### Exercise
From the first line to the last, copy the data exactly and drop the pictures.

### Collected material
------------------------------------------------------------------------

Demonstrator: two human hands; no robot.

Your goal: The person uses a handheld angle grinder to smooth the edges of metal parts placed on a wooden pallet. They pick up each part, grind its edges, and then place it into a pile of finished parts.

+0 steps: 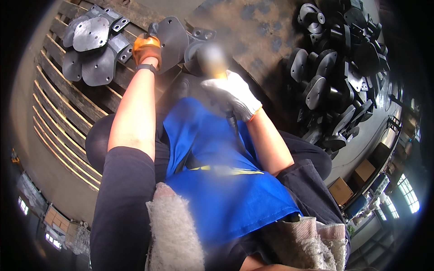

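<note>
My left hand [147,46], in an orange glove with dark fingertips, is closed on the left edge of a dark metal bracket [173,43]. This bracket has a flat rounded plate with holes, a round post and a smaller drilled plate, and its plate stands on edge in front of me. In a white knitted glove, my right hand [237,94] is closed around a handheld tool [220,74] beside the bracket's post. The tool is blurred, with a yellowish part and a pale round top. A black hose or cord [232,123] hangs below that hand.
Several similar brackets [98,65] lie stacked on a slatted wooden pallet [68,92] at the left. A larger heap of dark brackets [318,88] lies at the right. Between them is a stained brown board [260,31]. Cardboard boxes [340,192] stand farther right.
</note>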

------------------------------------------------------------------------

### Answer
Demonstrator: two human hands; no robot.

Your goal: The person uses a handheld angle grinder to smooth the edges of metal parts placed on a wooden pallet. They pick up each part, grind its edges, and then place it into a pile of finished parts.

+0 steps: 

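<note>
My left hand [147,46], in an orange glove with dark fingertips, is closed on the left edge of a dark metal bracket [173,43]. This bracket has a flat rounded plate with holes, a round post and a smaller drilled plate, and its plate stands on edge in front of me. In a white knitted glove, my right hand [237,94] is closed around a handheld tool [220,74] beside the bracket's post. The tool is blurred, with a yellowish part and a pale round top. A black hose or cord [232,123] hangs below that hand.
Several similar brackets [98,65] lie stacked on a slatted wooden pallet [68,92] at the left. A larger heap of dark brackets [318,88] lies at the right. Between them is a stained brown board [260,31]. Cardboard boxes [340,192] stand farther right.
</note>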

The output is now finished.